Exploration of Unary Arithmetic-Based Matrix Multiply Units for Low Precision DL Accelerators
Prabhu Vellaisamy, Harideep Nair, Di Wu, Shawn Blanton, John Paul Shen
TL;DR
This work assesses unary GEMM designs (uGEMM, tuGEMM, tubGEMM) against traditional binary GEMM for INT-based DL inference, conducting post-synthesis PPA evaluations across multiple bit-widths and matrix sizes followed by sparsity profiling on CNNs and LLaMA2-70B. It finds that temporal-unary designs (tuGEMM and tubGEMM) offer strong area-power and energy performance, with tubGEMM particularly advantageous when sparsity is present, while binary GEMM retains the best latency-ADP trade-offs. The results illuminate trade-offs among area, power, latency, and sparsity exploitation, suggesting temporal-unary compute as a viable, energy-efficient path for edge AI accelerators in low-precision regimes (2–4 bits). The study thus informs design directions for next-generation DLA architectures prioritizing energy efficiency and sparsity-aware operation at ultra-low precision.
Abstract
General matrix multiplication (GEMM) is a fundamental operation in deep learning (DL). With DL moving increasingly toward low precision, recent works have proposed novel unary GEMM designs as an alternative to conventional binary GEMM hardware.
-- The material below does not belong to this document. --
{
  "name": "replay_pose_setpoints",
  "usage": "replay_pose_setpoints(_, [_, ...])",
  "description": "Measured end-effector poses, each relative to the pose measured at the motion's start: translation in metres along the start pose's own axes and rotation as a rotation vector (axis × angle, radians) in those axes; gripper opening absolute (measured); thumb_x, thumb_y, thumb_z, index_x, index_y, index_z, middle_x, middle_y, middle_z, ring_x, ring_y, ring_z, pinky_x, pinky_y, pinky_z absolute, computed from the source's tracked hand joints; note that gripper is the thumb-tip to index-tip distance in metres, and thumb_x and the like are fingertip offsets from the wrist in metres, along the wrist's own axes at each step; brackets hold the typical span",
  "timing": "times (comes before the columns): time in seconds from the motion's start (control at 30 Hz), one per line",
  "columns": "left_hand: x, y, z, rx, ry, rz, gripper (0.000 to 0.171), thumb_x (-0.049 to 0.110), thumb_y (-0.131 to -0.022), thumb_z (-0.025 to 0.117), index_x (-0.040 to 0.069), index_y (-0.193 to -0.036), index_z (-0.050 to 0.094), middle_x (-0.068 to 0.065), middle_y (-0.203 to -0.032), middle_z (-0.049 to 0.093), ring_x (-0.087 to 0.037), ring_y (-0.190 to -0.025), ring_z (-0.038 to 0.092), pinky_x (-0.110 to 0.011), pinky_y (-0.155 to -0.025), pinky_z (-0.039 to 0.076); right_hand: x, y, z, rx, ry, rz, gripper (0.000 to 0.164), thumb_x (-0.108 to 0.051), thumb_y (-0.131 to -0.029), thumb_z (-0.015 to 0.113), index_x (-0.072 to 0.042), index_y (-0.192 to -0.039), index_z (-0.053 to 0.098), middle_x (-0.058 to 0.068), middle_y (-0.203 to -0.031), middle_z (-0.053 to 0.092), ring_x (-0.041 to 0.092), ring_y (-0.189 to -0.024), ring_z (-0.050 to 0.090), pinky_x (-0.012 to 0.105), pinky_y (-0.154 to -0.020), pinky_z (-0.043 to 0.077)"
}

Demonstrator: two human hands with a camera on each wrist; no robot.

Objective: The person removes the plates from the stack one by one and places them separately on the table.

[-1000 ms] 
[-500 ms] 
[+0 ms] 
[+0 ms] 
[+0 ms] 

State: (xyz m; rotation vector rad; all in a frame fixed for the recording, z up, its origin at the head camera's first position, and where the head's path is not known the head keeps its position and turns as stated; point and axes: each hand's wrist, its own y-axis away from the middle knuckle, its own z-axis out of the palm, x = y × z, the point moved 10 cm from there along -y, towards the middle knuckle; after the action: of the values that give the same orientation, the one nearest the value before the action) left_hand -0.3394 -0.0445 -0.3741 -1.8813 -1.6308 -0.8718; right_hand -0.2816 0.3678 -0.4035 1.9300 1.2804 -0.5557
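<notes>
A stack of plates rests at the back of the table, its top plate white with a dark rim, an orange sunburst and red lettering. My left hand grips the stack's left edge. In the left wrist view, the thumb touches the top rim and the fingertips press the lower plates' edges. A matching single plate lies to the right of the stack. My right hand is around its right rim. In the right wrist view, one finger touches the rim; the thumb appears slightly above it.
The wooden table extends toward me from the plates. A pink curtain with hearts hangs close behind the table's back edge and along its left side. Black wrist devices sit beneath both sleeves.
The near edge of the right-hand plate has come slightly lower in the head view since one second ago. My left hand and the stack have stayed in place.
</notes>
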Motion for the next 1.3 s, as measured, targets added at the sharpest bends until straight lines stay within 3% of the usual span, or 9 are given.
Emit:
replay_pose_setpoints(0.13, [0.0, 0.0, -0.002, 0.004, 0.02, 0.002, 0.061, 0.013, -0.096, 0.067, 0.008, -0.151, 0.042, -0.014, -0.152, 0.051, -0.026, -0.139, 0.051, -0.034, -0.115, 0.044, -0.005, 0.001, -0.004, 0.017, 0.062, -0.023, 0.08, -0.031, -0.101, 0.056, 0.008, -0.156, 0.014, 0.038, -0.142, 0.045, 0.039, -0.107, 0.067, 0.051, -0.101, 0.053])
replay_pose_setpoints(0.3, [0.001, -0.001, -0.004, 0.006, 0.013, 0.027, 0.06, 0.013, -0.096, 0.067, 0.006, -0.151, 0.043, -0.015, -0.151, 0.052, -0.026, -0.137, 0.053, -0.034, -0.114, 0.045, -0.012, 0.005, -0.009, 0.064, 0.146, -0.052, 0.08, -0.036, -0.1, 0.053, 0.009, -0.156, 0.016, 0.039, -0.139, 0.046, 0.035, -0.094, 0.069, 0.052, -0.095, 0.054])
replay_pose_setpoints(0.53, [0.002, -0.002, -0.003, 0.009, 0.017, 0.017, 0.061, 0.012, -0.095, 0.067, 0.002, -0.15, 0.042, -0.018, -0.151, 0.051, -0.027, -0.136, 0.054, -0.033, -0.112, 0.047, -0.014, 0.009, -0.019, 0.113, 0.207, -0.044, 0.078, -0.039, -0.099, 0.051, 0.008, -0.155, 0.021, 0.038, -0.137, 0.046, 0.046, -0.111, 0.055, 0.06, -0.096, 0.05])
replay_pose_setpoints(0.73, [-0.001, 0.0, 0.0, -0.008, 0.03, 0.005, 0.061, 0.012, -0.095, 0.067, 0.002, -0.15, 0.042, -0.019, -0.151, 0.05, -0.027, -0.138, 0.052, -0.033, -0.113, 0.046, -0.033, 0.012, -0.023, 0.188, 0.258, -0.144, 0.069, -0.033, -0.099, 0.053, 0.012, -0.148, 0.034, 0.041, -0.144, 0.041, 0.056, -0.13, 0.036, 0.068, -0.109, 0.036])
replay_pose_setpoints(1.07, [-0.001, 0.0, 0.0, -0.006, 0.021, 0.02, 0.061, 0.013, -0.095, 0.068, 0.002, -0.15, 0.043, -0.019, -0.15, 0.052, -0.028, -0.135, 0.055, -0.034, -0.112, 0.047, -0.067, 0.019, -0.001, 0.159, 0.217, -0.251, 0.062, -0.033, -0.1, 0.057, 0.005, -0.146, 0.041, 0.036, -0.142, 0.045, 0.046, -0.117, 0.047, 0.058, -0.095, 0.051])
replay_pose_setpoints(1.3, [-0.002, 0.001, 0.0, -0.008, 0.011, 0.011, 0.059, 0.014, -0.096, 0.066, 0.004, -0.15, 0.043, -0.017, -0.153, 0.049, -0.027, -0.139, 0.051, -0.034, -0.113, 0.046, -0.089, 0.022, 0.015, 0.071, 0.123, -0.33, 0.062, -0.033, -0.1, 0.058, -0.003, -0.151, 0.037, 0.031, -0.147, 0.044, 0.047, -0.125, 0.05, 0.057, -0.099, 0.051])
A rigorous evaluation of recent unary and binary GEMM designs is needed to assess the potential of unary hardware for future DL compute. This paper focuses on unary GEMM designs for integer-based DL inference and performs a detailed evaluation of three latest unary design proposals, namely, uGEMM, tuGEMM and tubGEMM, by comparing them to a conventional binary GEMM. Rigorous post-synthesis evaluations beyond prior works are performed across varying bit-widths and matrix sizes to assess the designs' tradeoffs and determine optimal sweetspots. Further, we perform weight sparsity analysis across eight pretrained convolutional neural networks (CNNs) and the LLaMA2 large language model (LLM). In this work, we demonstrate how unary GEMM can be effectively used for energy-efficient compute in future edge AI accelerators.